Sonntag, Mai 31, 2015

Neu gemixt: ein "echter Ossi"

Wechsel an der Spitze der estnischen Sozialdemokraten (Sotsiaaldemokraatlik Erakond): nicht mehr Sven Mikser, sondern Jevgeni Ossinovski ist jetzt der neue Vorsitzende. Geboren 1986 in Kohtla-Järve, Sohn des gegenwärtig reichsten Mannes in Estland, studierte Ossinovski Philosophie und Politik an der "London School of Economics and Political Science", der University of Warwick und Universität Tartu. Seit 2011 Mitglied des Riigikogu (Estnisches Parlament) mit den Arbeitsschwerpunkten Außen- und Europapolitik sowie Russland, war Ossinovski 2014/15 bis zur Neuwahl des estnischen Parlaments ein knappes Jahr lang Bildungsminister.

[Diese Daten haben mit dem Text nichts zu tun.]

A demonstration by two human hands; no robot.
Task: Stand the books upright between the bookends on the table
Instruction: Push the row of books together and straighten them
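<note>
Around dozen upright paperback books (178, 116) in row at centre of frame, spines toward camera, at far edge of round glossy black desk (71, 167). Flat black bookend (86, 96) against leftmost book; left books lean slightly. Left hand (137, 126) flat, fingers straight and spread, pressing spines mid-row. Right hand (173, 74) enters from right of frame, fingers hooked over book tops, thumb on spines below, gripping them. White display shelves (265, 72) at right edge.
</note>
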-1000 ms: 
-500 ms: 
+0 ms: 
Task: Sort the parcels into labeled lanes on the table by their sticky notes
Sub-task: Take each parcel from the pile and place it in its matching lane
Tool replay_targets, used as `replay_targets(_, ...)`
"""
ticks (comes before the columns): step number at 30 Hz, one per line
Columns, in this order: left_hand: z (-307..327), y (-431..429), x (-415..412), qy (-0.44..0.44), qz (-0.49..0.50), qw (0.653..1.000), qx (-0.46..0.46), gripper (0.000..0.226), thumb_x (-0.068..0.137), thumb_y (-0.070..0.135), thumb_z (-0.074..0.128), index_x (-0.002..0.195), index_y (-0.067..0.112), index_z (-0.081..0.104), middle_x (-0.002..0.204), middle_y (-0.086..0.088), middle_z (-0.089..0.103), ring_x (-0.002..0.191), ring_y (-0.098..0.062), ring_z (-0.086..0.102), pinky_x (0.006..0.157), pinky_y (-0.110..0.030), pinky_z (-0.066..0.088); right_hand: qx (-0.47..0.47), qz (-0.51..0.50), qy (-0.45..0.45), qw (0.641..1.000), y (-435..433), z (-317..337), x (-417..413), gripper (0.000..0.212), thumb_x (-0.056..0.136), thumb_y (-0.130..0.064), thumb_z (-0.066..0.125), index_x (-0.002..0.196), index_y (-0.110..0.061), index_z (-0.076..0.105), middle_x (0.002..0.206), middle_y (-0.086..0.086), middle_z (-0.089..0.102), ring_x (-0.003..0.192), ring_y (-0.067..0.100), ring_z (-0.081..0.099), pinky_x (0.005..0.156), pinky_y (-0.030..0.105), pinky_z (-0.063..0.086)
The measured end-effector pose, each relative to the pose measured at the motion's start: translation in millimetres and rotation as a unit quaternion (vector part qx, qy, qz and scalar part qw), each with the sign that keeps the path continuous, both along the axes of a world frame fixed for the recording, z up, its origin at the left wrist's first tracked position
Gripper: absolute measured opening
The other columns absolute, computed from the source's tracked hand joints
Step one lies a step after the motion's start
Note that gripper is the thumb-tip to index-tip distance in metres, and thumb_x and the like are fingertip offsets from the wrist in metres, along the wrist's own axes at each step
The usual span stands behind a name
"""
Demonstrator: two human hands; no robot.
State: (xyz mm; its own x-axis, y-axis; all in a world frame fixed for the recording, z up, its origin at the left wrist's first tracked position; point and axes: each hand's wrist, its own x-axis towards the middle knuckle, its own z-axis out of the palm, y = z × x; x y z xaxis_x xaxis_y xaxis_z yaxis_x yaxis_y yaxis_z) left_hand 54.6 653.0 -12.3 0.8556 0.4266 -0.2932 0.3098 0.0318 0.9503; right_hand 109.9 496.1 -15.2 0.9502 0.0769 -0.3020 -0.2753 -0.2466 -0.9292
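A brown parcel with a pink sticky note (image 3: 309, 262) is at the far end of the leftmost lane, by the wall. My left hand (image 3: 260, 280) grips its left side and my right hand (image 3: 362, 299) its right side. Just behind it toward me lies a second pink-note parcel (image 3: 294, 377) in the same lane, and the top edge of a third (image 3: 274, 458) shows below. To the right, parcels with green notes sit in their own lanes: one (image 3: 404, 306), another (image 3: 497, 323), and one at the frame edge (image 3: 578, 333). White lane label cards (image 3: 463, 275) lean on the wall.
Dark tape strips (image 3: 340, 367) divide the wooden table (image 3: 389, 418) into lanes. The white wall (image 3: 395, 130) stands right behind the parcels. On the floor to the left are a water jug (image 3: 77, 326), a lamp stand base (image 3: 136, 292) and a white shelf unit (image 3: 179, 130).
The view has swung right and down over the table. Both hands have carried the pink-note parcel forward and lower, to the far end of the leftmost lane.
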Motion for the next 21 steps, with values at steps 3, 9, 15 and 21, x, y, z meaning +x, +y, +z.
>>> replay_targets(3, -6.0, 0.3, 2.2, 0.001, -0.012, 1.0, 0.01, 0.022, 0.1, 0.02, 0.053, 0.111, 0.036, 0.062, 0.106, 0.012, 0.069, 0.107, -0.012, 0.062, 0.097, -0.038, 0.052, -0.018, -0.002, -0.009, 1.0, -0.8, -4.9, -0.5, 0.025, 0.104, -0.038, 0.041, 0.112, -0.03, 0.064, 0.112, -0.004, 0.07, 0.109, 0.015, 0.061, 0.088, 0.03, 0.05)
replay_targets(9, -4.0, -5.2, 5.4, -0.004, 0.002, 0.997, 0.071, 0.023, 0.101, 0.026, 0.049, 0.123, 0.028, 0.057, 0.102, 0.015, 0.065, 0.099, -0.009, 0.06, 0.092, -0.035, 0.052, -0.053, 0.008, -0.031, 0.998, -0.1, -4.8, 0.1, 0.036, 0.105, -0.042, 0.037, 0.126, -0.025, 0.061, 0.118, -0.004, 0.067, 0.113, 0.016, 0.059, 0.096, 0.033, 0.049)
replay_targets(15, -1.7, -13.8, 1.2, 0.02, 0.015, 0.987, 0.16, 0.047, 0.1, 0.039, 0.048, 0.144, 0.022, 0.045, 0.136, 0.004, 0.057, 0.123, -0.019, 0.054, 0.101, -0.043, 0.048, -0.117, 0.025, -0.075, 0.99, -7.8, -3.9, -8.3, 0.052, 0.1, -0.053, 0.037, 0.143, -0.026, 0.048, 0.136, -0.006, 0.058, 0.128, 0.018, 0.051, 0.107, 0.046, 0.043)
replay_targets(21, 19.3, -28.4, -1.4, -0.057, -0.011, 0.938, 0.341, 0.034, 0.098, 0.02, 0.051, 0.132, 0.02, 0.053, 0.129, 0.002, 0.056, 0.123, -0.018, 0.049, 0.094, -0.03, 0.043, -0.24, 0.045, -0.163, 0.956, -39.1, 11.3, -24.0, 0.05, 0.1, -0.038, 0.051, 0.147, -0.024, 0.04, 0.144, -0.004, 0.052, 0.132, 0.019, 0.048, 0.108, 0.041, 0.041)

Immerhin ist Mikser amtierender Verteidigungsminister und war seit 2010 Parteivorsitzender. Im letzten Moment hatte er vor einer Kampfabstimmung die eigene Kandidatur zurückgezogen, so dass Ossinovski 443 Stimmen erhielt, 39 Delegierte stimmten gegen ihn.
Ist das Selbstverständnis des Jevgeni Ossinovski anders? Dem "Spiegel" sagte er einmal im Interview: "Außerhalb des Landes bin ich Este und Europäer, zu Hause sage ich: Ich bin ein Russisch sprechender Este."
Es heißt Ossinovski strebe gegenwärtig kein Ministeramt an - obwohl er bei der Neubildung der Regierung nicht berücksichtigt wurde. Allerdings hält er den gegenwärtigen Koalitionsvertrag für "überarbeitungsbedürftig" (siehe "Postimees"). Ossinovski hatte auch bei der Wahl des Ministerpräsidenten nicht für Taavi Rõivas gestimmt (ERR).

Interessant dürfte auch sein, ob der Konflikt zwischen Ossinovski und dem frisch ernannten Bildungsminister Jürgen Ligi weitergeht - 2014 musste Ligi zurücktreten, nachdem in den sozialen Netzwerken abschätzige Äusserungen Ligi's über Ossinovski bekannt geworden waren. "Die gegenwärtige Koalition wird keine vier Jahre überstehen" - diese Äußerung stammt ebenfalls von Jevgeni Ossinovski (ERR). Estnische Medien spekulieren außerdem darüber, ob sich die Sozialdemokraten nun einer Zusammenarbeit mit der Zentrumspartei nähern könnten, nach dem deren Vorsitzender Savisaar schon seit Wochen im Krankenhaus liegt und sich hier eventuell ebenfalls ein Wechsel an der Parteispitze abzeichnet.

Auch bei der gegenwärtigen Koalitionspartei "Isamaa ja Res Publica Liit" (IRL - "Pro-Patria- und Res-Publica-Union") stehen Änderungen an, die ihren Parteikongress am 6.Juni abhalten wird. Der bisherige Parteichef Urmas Reinsalu kandiert nicht für die Wiederwahl.